Büyükavci erinnert sich noch sehr gut an den 25. April 2015, als sie von einem Einsatzkommando der Polizei in einem Nürnberger Café verhaftet wurde. »Noch überraschter als ich waren meine Gesprächspartner. Es waren Wissenschaftler, mit denen ich schon lange zusammenarbeite«, erinnert sich die Medizinerin im Gespräch mit der Jungle World. Als Mitglied der Gesellschaft für türkischsprachige Psychotherapie und psychosoziale Betreuung nahm sie regelmäßig an Tagungen und Konferenzen in Deutschland und der Türkei teil. In Nürnberg hatte sie selbst einen Kongress unter dem Motto »Psychologische Aspekte zur Integration von Kulturen« organisiert und dafür viel Anerkennung erhalten. Als sie verhaftet wurde, plante sie mit Kollegen gerade einen Folgekongress, der wegen ihrer Inhaftierung nicht stattfinden konnte. »Ich war gut integriert und bekam viel Lob. Jetzt soll ich eine Terroristin sein«, sagt Büyükavci. Doch nicht alle haben sich von ihr distanziert. Im Gegenteil, einige ihrer Arbeitskolleginnen im Nürnberger Klinikum wurden nach der Verhaftung selbst tätig.

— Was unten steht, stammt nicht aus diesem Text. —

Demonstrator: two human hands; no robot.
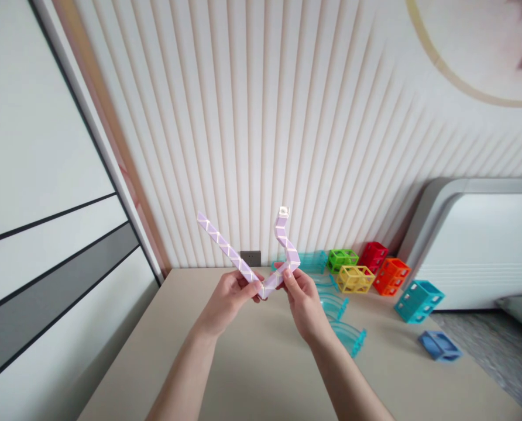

»Ich habe Banu als eine wunderbare Frau und sehr angenehme Kollegin kennengelernt« berichtet die Ärztin Susanne Kaiser der Jungle World. Als Büyükavci plötzlich verschwunden war, sei sie verwundert gewesen. Dann bekam sie von einem Kollegen den Tipp, den Namen ihrer Kollegin im Internet zu googeln. »Da habe ich dann gelesen, dass sie unter der Beschuldigung verhaftet wurde, Mitglied einer terroristischen Organisation zu sein. Ich habe sofort gesagt: Banu und Terrorismus, das passt nicht zusammen«, so schildert Kaiser ihre erste Reaktion.
Mit einem kleinen Kreis weiterer Kolleginnen begann Kaiser, sich für die Freilassung Büyükavcis einzusetzen. Sie schrieben an verschiedene Landes- und Bundespolitiker, auch Bundeskanzlerin Angela Merkel (CDU) erhielt einen Brief. Die meisten Adressaten reagierten jedoch nicht. Lediglich der Bund der Steuerzahler habe mit einem freundlichen Brief geantwortet, erinnert sich eine weitere Kollegin, die mit Susanne Kaiser die Solidaritätsarbeit organisiert und ihren Namen nicht in der Zeitung lesen will. Den Bund der Steuerzahler hatte die Gruppe angeschrieben, um auf die Kosten des Großprozesses hinzuweisen.
Büyükavcis Verteidiger Yunus Ziyal verweist darauf, dass seiner Mandantin nur legale Aktivitäten wie das Sammeln von Spenden zur Last gelegt werden. Doch im Rahmen des Verfahrens würden diese Hilfstätigkeiten als Unterstützung einer ausländischen terroristischen Organisation bewertet. Dass die TKP/ML in Deutschland legal ist, spielt dabei keine Rolle. Ziyal forderte vor einigen Wochen die Entlassung seiner Mandantin aus der Untersuchungshaft mit der Begründung, dass sie sofort wieder an ihre Arbeitsstelle zurückkehren könne und ein Haus besitze, also bestens in die Gesellschaft integriert sei.
Ziyal weist auch darauf hin, dass allen Verstimmungen in den deutsch-türkischen Beziehungen zum Trotz die Justizkooperation beider Länder in diesem Fall reibungslos funktioniere. »Die angeblichen Ermittlungsergebnisse der türkischen Behörden zu den Bezugstaten und zur Struktur der Organisation, die im Rahmen der polizeilich-justitiellen Zusammenarbeit an die Bundesanwaltschaft übermittelt wurden, sind eine der wichtigsten Grundlagen der Anklage«, sagt der Jurist der Jungle World. Dabei stützten sich die türkischen Behörden auch auf geheimdienstliche Quellen, beispielsweise auf V-Leute in linken migrantischen Organisationen in Deutschland. Spitzeleinsätze in der Gülen-Bewegung führten zu einem kurzzeitigen Medienaufschrei. In München landeten die Spitzelberichte in den Prozessakten.